→ Task
Line by line, transcribe the material shown below exactly.

----

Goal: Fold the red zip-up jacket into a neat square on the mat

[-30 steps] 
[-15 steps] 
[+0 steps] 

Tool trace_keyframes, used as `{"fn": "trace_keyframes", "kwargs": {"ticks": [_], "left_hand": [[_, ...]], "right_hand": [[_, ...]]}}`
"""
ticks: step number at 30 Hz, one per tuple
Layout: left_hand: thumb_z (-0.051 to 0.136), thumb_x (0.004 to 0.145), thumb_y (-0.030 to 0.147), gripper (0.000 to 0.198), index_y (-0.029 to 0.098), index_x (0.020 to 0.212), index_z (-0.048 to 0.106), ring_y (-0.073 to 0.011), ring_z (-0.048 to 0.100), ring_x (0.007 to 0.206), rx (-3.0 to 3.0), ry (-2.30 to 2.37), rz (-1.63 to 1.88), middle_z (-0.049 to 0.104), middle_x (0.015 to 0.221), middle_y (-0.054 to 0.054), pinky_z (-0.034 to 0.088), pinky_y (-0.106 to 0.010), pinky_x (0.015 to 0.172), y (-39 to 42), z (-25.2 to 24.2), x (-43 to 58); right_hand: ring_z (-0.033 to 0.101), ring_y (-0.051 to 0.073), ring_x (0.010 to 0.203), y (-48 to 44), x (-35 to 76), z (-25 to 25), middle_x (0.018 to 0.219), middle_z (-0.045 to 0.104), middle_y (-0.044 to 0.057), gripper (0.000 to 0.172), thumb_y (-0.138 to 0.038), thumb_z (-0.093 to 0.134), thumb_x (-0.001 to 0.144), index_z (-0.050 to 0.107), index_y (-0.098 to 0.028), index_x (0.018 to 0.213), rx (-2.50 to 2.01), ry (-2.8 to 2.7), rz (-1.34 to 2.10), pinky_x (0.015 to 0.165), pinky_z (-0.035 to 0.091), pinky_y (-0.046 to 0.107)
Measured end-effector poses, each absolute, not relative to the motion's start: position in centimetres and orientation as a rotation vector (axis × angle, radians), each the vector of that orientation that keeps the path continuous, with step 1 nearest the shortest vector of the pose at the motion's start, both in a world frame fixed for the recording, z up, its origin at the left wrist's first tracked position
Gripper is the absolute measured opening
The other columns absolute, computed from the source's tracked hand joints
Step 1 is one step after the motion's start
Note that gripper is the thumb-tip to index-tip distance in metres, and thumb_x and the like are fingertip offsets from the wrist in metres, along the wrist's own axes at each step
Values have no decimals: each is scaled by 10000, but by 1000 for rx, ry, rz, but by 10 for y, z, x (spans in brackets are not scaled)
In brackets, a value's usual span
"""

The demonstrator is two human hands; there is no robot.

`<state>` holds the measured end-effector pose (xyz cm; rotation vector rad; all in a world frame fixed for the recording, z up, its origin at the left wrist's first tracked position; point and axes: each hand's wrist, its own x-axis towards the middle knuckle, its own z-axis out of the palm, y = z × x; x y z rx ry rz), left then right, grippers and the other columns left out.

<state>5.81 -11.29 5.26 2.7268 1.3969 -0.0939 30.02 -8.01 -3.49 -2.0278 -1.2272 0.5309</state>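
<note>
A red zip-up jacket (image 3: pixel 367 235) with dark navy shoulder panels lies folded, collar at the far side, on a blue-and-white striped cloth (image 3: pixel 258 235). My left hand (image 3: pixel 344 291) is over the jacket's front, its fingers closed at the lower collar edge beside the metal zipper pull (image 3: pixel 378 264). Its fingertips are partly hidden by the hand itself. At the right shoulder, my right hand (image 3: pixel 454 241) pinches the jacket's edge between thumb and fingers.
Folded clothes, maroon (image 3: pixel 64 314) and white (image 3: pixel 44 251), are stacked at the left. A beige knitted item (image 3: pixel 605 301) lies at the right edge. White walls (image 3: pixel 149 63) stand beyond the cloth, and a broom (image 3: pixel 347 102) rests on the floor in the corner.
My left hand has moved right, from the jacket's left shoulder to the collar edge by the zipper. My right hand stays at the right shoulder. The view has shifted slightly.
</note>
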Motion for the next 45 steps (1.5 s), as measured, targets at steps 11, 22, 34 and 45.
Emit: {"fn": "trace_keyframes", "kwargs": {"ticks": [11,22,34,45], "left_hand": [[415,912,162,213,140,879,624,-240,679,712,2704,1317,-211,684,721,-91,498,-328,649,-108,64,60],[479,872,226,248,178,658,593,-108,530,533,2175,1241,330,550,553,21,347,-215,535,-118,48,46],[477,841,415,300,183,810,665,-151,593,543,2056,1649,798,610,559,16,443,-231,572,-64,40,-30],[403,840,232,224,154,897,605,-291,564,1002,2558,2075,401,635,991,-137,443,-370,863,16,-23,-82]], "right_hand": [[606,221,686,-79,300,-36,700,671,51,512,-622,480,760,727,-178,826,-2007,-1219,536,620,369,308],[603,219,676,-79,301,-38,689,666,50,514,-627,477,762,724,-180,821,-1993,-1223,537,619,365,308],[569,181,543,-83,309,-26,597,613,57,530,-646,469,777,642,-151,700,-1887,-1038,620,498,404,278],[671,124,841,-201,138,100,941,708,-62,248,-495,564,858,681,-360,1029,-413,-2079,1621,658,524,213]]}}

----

→ Solution below
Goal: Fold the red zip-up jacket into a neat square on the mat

[-30 steps] 
[-15 steps] 
[+0 steps] 

Tool trace_keyframes, used as `{"fn": "trace_keyframes", "kwargs": {"ticks": [_], "left_hand": [[_, ...]], "right_hand": [[_, ...]]}}`
"""
ticks: step number at 30 Hz, one per tuple
Layout: left_hand: thumb_z (-0.051 to 0.136), thumb_x (0.004 to 0.145), thumb_y (-0.030 to 0.147), gripper (0.000 to 0.198), index_y (-0.029 to 0.098), index_x (0.020 to 0.212), index_z (-0.048 to 0.106), ring_y (-0.073 to 0.011), ring_z (-0.048 to 0.100), ring_x (0.007 to 0.206), rx (-3.0 to 3.0), ry (-2.30 to 2.37), rz (-1.63 to 1.88), middle_z (-0.049 to 0.104), middle_x (0.015 to 0.221), middle_y (-0.054 to 0.054), pinky_z (-0.034 to 0.088), pinky_y (-0.106 to 0.010), pinky_x (0.015 to 0.172), y (-39 to 42), z (-25.2 to 24.2), x (-43 to 58); right_hand: ring_z (-0.033 to 0.101), ring_y (-0.051 to 0.073), ring_x (0.010 to 0.203), y (-48 to 44), x (-35 to 76), z (-25 to 25), middle_x (0.018 to 0.219), middle_z (-0.045 to 0.104), middle_y (-0.044 to 0.057), gripper (0.000 to 0.172), thumb_y (-0.138 to 0.038), thumb_z (-0.093 to 0.134), thumb_x (-0.001 to 0.144), index_z (-0.050 to 0.107), index_y (-0.098 to 0.028), index_x (0.018 to 0.213), rx (-2.50 to 2.01), ry (-2.8 to 2.7), rz (-1.34 to 2.10), pinky_x (0.015 to 0.165), pinky_z (-0.035 to 0.091), pinky_y (-0.046 to 0.107)
Measured end-effector poses, each absolute, not relative to the motion's start: position in centimetres and orientation as a rotation vector (axis × angle, radians), each the vector of that orientation that keeps the path continuous, with step 1 nearest the shortest vector of the pose at the motion's start, both in a world frame fixed for the recording, z up, its origin at the left wrist's first tracked position
Gripper is the absolute measured opening
The other columns absolute, computed from the source's tracked hand joints
Step 1 is one step after the motion's start
Note that gripper is the thumb-tip to index-tip distance in metres, and thumb_x and the like are fingertip offsets from the wrist in metres, along the wrist's own axes at each step
Values have no decimals: each is scaled by 10000, but by 1000 for rx, ry, rz, but by 10 for y, z, x (spans in brackets are not scaled)
In brackets, a value's usual span
"""

The demonstrator is two human hands; there is no robot.

`<state>` holds the measured end-effector pose (xyz cm; rotation vector rad; all in a world frame fixed for the recording, z up, its origin at the left wrist's first tracked position; point and axes: each hand's wrist, its own x-axis towards the middle knuckle, its own z-axis out of the palm, y = z × x; x y z rx ry rz), left then right, grippers and the other columns left out.

<state>5.81 -11.29 5.26 2.7268 1.3969 -0.0939 30.02 -8.01 -3.49 -2.0278 -1.2272 0.5309</state>
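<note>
A red zip-up jacket (image 3: pixel 367 235) with dark navy shoulder panels lies folded, collar at the far side, on a blue-and-white striped cloth (image 3: pixel 258 235). My left hand (image 3: pixel 344 291) is over the jacket's front, its fingers closed at the lower collar edge beside the metal zipper pull (image 3: pixel 378 264). Its fingertips are partly hidden by the hand itself. At the right shoulder, my right hand (image 3: pixel 454 241) pinches the jacket's edge between thumb and fingers.
Folded clothes, maroon (image 3: pixel 64 314) and white (image 3: pixel 44 251), are stacked at the left. A beige knitted item (image 3: pixel 605 301) lies at the right edge. White walls (image 3: pixel 149 63) stand beyond the cloth, and a broom (image 3: pixel 347 102) rests on the floor in the corner.
My left hand has moved right, from the jacket's left shoulder to the collar edge by the zipper. My right hand stays at the right shoulder. The view has shifted slightly.
</note>
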Motion for the next 45 steps (1.5 s), as measured, targets at steps 11, 22, 34 and 45.
Emit: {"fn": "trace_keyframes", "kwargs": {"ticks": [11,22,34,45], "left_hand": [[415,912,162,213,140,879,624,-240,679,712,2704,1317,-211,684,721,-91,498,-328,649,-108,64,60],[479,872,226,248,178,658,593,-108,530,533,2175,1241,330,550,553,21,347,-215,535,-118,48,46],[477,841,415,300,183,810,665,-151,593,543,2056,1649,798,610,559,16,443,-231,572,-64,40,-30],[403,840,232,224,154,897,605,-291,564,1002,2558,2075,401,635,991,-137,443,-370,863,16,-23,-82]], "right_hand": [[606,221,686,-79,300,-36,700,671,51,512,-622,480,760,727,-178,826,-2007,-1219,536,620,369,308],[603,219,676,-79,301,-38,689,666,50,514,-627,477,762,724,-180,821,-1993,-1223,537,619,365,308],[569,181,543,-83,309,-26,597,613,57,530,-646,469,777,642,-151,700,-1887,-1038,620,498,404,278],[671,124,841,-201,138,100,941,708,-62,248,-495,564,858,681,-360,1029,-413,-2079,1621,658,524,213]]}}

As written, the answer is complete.